=== Section Start ===

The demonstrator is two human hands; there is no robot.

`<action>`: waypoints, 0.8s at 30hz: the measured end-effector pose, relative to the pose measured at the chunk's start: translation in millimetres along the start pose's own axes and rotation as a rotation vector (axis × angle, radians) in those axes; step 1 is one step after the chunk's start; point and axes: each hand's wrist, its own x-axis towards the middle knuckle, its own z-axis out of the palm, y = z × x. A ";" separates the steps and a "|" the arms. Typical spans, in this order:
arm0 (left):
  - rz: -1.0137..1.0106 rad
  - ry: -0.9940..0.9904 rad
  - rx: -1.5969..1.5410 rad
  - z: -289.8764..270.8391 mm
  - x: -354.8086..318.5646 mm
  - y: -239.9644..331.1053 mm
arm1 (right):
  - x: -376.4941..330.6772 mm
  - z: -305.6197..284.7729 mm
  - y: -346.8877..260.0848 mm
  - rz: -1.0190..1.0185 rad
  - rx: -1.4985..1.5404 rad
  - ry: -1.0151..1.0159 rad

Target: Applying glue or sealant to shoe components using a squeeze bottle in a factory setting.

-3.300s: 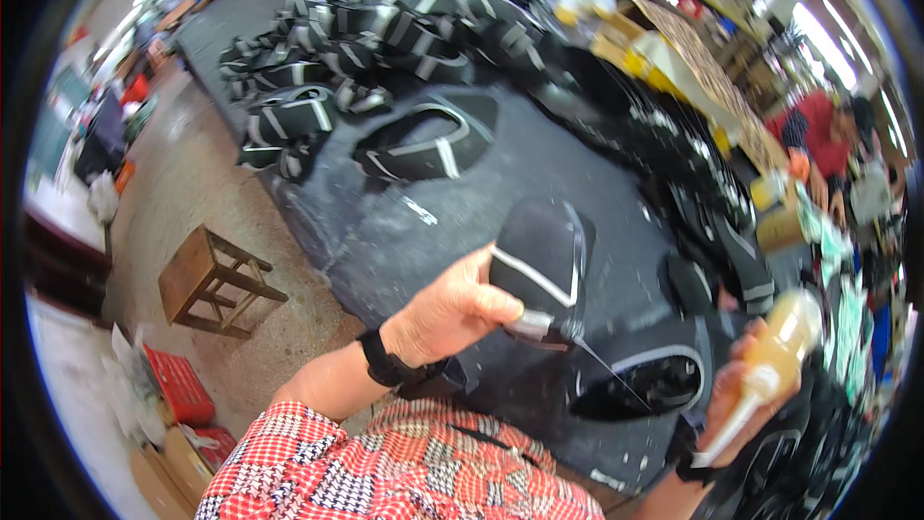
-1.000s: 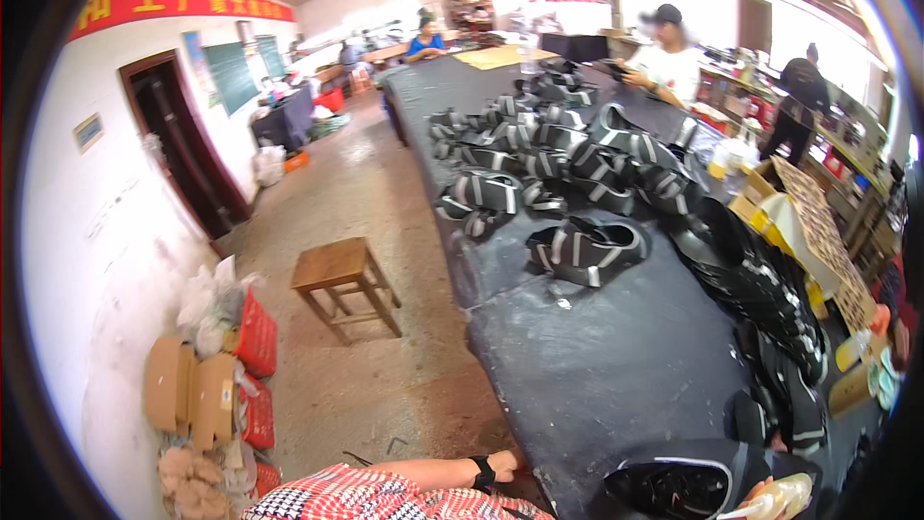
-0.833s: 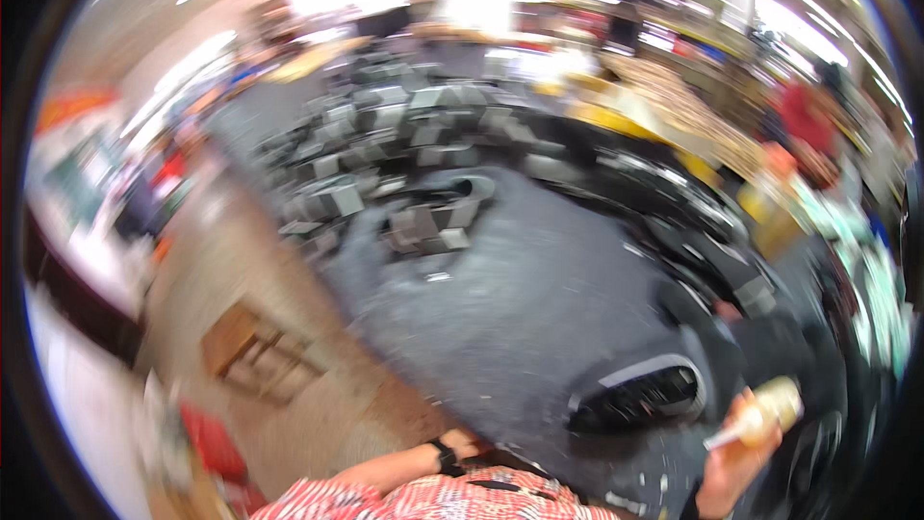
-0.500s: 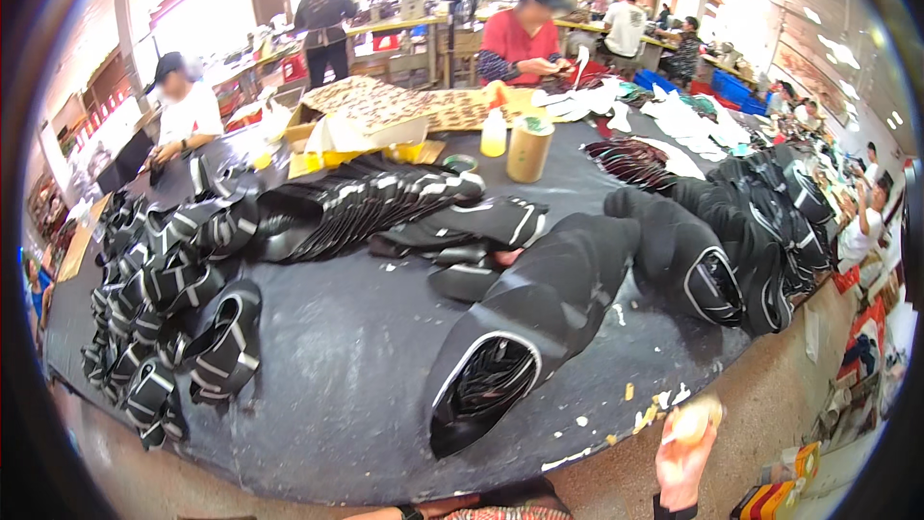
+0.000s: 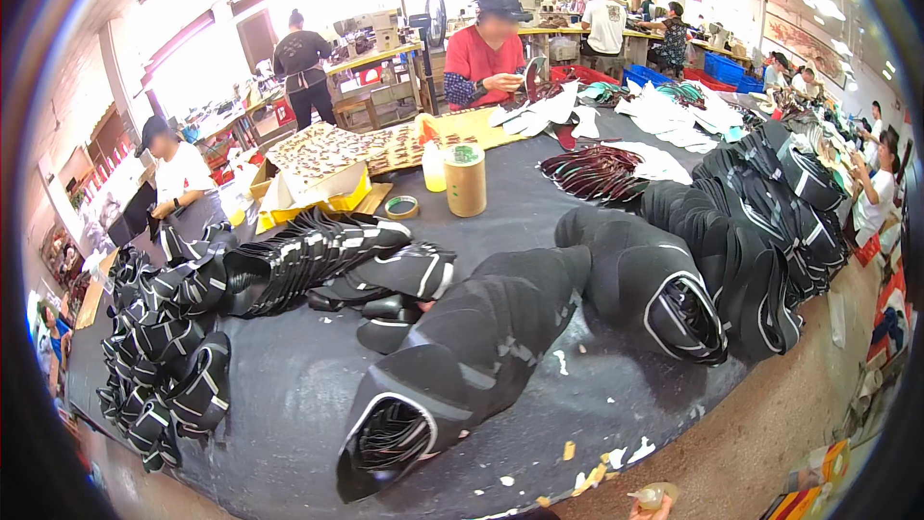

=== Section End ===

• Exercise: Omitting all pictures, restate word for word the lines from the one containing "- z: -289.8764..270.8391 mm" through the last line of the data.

• Answer space:
  - z: -289.8764..270.8391 mm
  - x: -354.8086..318.5646 mm
  - y: -239.9644..331.1053 mm
arm1 (right):
  - x: -376.4941..330.6772 mm
  - z: -305.6197..284.7729 mm
  - y: -346.8877..260.0848 mm
  - rz: -1.0190..1.0185 rad
  - rx: -1.4985..1.5404 rad
  - ry: -1.0151..1.0159 rad

Target: Applying glue or sealant to shoe components using a squeeze bottle in a factory setting.

-3.300s: 
-1.000s: 
-0.833s: 
-0.500s: 
+0.000s: 

The work for this exercise is now done.